What you have to do
Please repeat the data below exactly, with the pictures removed.

Source data

==*==

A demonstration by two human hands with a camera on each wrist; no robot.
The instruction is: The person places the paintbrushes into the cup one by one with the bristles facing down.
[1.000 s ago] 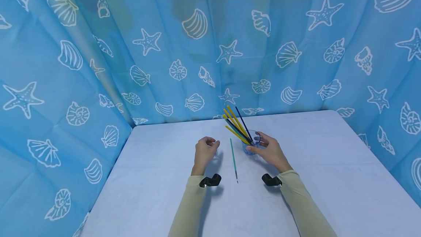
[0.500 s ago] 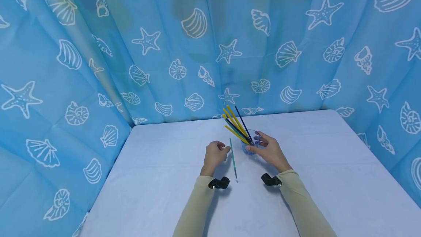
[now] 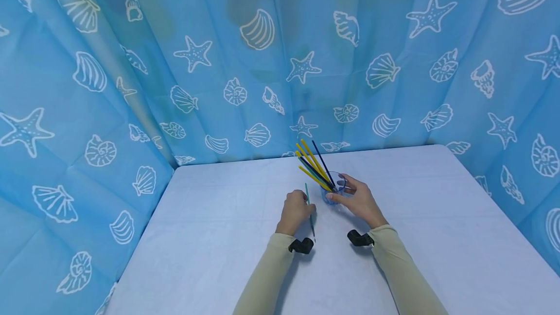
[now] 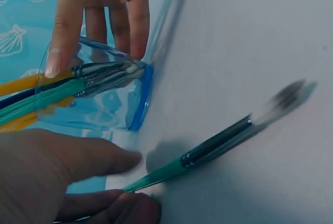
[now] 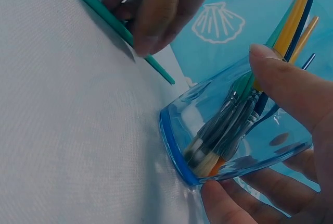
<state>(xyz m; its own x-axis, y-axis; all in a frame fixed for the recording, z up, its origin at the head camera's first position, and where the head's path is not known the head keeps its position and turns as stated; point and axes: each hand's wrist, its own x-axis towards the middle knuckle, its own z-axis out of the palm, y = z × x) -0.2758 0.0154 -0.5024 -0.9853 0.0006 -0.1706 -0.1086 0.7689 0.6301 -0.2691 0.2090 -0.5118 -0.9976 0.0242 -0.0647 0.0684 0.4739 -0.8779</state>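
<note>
A green paintbrush lies on the table, its bristle end toward the person. My left hand has come down over its handle. In the left wrist view the fingers touch the green handle, and a gap shows between the thumb and the brush. My right hand grips a clear blue plastic cup by its side, thumb near the rim and fingers around the far side. Several yellow, green and dark paintbrushes lean in the cup, bristles down, handles sticking out to the left.
A white cloth covers the table. Behind and on both sides hangs a blue curtain with white shells and starfish. Black wrist cameras sit at both cuffs.
My left hand has moved right, from beside the green paintbrush to over its handle. The right hand keeps its grip on the cup, and both cup and lying brush stay in place.
</note>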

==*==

Completed task
A demonstration by two human hands with a camera on each wrist; no robot.
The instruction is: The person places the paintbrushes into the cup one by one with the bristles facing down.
[1.000 s ago] 
[0.500 s ago] 
[now] 
[now] 
[now] 
<state>(xyz m; its own x-axis, y-axis; all in a frame fixed for the recording, z up, its origin at the head camera's first position, and where the head's path is not known the head keeps its position and turns as stated; point and axes: each hand's wrist, its own x-axis towards the middle knuckle, its own z-axis out of the palm, y = z × x) -0.2758 0.0154 -0.5024 -0.9853 0.0006 -0.1706 -0.1086 0.7689 0.6301 -0.2691 0.2090 -0.5118 -0.9976 0.0242 -0.0647 0.0684 0.4739 -0.8779</state>
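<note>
A green paintbrush lies on the table, its bristle end toward the person. My left hand has come down over its handle. In the left wrist view the fingers touch the green handle, and a gap shows between the thumb and the brush. My right hand grips a clear blue plastic cup by its side, thumb near the rim and fingers around the far side. Several yellow, green and dark paintbrushes lean in the cup, bristles down, handles sticking out to the left.
A white cloth covers the table. Behind and on both sides hangs a blue curtain with white shells and starfish. Black wrist cameras sit at both cuffs.
My left hand has moved right, from beside the green paintbrush to over its handle. The right hand keeps its grip on the cup, and both cup and lying brush stay in place.
</note>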

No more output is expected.